Asked about the calls for revenge - chanted yesterday by some of the mourners at the funerals of his dead siblings - Mr Ghalia declared: "I think it would be better if the Israelis and Palestinians came to peace and lived together. We have had enough." He thought the attack came from the sea, but the investigation has still not established whether the shell was naval or, as the army said yesterday was more likely, from land artillery.

Ghassan Ghabel, 34, the nephew of the children's dead father, Ali, who saw the carnage when he rushed to the beach, said: "It was Friday, a hot day. Conditions are difficult. People have no money, and the beach is one of the few secure places people can go."

Mr Ghabel, who said he had lost his own son, four brothers and a cousin in an Israeli attack in January 2005, called the demands for vengeance "a natural response by the resistance", but said he wanted an end to violence against civilians on both sides. Asked about Israel's official statements of regret for the deaths of innocent civilians, he declared: "We don't want apologies. We want the killing to stop."

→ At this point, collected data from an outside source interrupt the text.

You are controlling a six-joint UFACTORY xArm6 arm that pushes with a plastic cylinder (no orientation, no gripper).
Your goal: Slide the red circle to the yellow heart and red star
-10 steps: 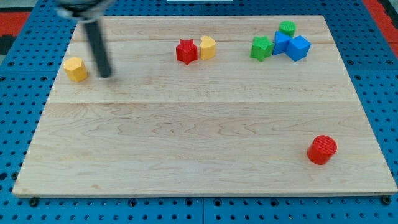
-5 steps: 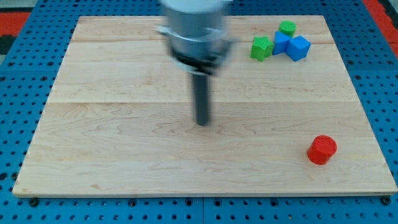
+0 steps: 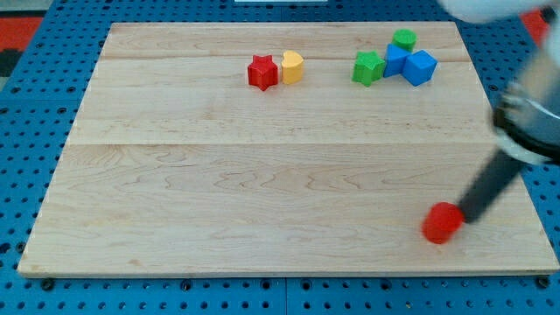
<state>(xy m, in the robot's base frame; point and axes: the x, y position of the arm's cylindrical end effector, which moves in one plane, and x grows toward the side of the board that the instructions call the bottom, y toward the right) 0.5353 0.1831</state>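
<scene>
Pale matt wooden board (image 3: 219, 175); perforated blue table (image 3: 26, 175)

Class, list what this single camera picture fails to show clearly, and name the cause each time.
- My tip: motion-blurred; contact with the red circle cannot be judged.
- Red circle: smeared outline.
- Arm body: cut off by the view's right and top edges.
- Blue blocks: crowded together, shapes unclear.

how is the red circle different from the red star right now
The red circle is round; the red star has points. The red circle sits near the view's bottom right with my tip against its right side; the red star sits near the view's top, beside the yellow heart, far from the tip. Both are red.
</scene>
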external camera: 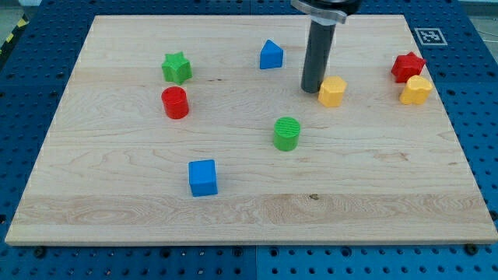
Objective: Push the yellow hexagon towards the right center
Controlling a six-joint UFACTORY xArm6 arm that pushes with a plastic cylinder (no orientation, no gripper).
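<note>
The yellow hexagon (332,91) sits on the bench (373,187) in the upper right part of the board, right of the middle line and somewhat above mid-height. My tip (313,90) stands hard against its left side, touching or as good as touching; the dark rod rises straight up from there and leaves the view at the top. There is no gripper on this arm, only the rod, so nothing is clasped or held: the hexagon simply rests on the wood beside the tip.

To the view's right of the hexagon, well apart from it and near the board's right edge, lie two blocks touching each other: a red star (408,66) and, just below and slightly right of it, a yellow block of rounded, heart-like shape (415,90). Up and to the view's left of the tip is a blue block with a pointed top, like a small house (271,55). Below the tip, toward the board's middle, stands a green cylinder (287,134), clear of both rod and hexagon.

Further left, a green star (177,68) lies above a red cylinder (175,102), the two near but apart. A blue cube (203,177) sits lower down, left of centre
</note>
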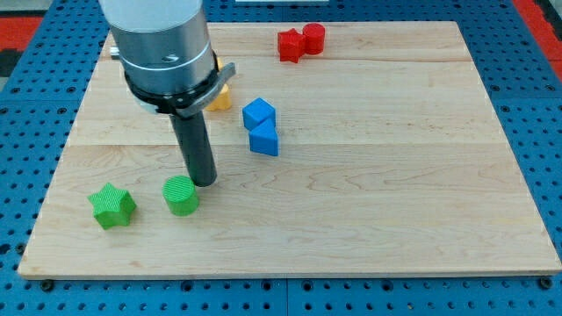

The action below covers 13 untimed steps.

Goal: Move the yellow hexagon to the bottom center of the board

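Observation:
The yellow hexagon (220, 97) lies in the board's upper left part, mostly hidden behind the arm's grey body, with only its right edge showing. My tip (205, 182) rests on the board well below the hexagon, just up and right of a green cylinder (181, 195). The rod stands between the hexagon and the view's bottom.
A green star (112, 206) lies left of the green cylinder. Two blue blocks (261, 125) sit touching, right of the hexagon. Two red blocks (300, 41) sit together near the top edge. The wooden board (395, 175) lies on a blue pegboard.

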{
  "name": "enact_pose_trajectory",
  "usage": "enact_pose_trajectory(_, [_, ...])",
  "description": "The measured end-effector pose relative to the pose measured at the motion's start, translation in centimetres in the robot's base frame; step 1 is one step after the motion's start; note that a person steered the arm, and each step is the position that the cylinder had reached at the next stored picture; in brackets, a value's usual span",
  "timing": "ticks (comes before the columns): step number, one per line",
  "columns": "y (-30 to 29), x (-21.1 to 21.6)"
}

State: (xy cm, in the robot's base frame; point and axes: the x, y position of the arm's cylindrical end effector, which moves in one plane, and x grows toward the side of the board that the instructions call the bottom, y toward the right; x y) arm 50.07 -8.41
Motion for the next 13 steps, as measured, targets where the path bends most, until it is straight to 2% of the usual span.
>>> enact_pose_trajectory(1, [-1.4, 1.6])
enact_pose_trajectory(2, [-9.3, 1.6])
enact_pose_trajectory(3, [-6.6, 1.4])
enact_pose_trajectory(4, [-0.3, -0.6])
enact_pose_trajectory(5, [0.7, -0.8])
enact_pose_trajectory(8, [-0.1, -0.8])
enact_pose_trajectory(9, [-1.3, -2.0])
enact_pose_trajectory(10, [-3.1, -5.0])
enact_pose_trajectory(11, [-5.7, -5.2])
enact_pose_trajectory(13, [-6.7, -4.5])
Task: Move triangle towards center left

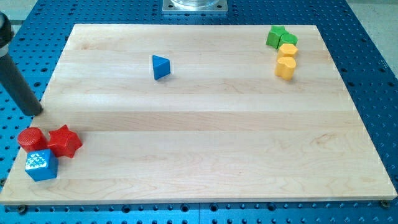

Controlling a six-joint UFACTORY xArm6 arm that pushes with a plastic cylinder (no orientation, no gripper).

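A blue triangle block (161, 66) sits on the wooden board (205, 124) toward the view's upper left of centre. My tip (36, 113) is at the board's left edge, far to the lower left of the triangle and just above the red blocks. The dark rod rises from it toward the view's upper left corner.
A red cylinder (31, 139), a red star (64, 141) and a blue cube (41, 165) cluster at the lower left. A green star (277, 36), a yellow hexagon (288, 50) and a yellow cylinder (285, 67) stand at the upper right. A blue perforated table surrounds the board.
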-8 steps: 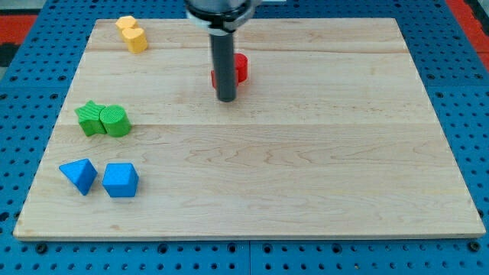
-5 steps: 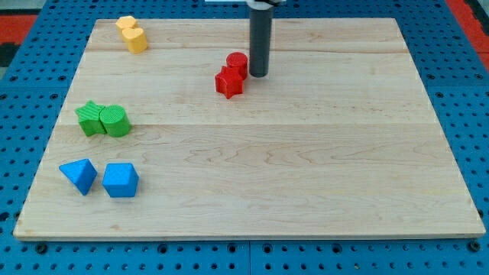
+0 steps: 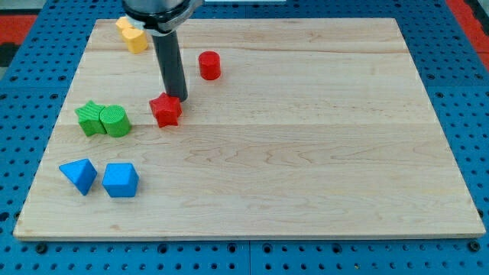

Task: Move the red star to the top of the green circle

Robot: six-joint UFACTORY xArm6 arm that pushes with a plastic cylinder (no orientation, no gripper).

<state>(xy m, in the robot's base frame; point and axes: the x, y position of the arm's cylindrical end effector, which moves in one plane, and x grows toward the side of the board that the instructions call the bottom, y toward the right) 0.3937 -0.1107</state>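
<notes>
The red star [image 3: 165, 110] lies on the wooden board left of centre. My tip [image 3: 178, 98] touches its upper right side. The green circle [image 3: 115, 121] sits to the star's left, a short gap away, with a green star [image 3: 91, 118] touching the circle's left side. The rod rises from the tip toward the view's top.
A red cylinder [image 3: 209, 65] stands up and right of the tip. Two yellow blocks [image 3: 132, 33] sit at the top left, partly behind the arm. Two blue blocks [image 3: 79, 175] [image 3: 121, 180] lie at the lower left. The board's [image 3: 306, 153] edges border a blue pegboard.
My tip swung from right of the red pair to the left and down. The red star slid left and down, away from the red cylinder, which shifted slightly left.
</notes>
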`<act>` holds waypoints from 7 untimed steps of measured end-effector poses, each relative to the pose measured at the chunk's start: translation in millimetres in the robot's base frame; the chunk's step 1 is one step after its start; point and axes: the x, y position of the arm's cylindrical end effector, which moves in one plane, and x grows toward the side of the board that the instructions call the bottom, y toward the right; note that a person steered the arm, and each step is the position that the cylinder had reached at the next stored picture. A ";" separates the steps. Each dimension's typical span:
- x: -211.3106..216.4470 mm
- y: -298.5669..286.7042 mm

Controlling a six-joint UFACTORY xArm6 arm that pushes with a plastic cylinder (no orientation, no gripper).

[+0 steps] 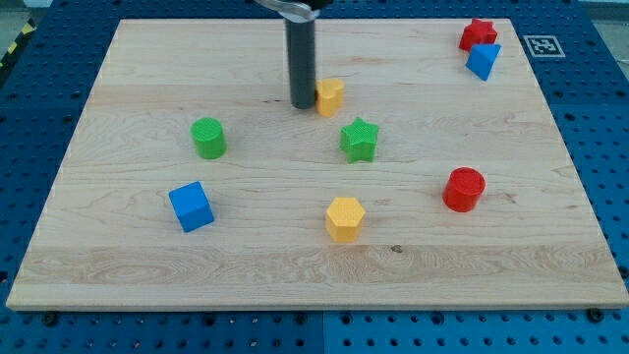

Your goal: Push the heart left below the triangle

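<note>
Rod comes down from the view's top; my tip [302,104] sits on the wooden board [118,265] near its top edge, touching the left side of the yellow heart [330,96]. No pincer on this arm, just the rod. Blue triangle [483,60] in the top right corner, red star [477,33] just above it, touching. Green star [360,140] below the heart. Green cylinder [208,138] left of centre. Blue cube [191,206], yellow hexagon [345,217], red cylinder [464,189] toward the bottom edge
</note>
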 end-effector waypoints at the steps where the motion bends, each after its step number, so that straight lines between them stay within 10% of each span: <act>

Caked blood was still visible yesterday in the sand where the witnesses said the shell had landed, along with ripped shoes, one with a flake of dried flesh on the sole, and uneaten corn cobs. The dead farmer, Ali Ghalia, had two wives: Raisa, 35, who was killed along with her five-month-old son, Haitha, Hadeel's brother. His first wife, Hamdia, 40, survived the shelling but with the loss of three of her children: Alia, 24, Ilham, 15, and Hamadi, 18 months.

At al-Awda hospital yesterday, Hadeel seemed initially calm as she described how the missile struck as she was waiting to go home with her mother. She said she had been playing earlier in the water, holding hands in a ring with other children. But she dissolved into tears after being asked if she had been frightened. "I haven't seen my mother or my sister," she said.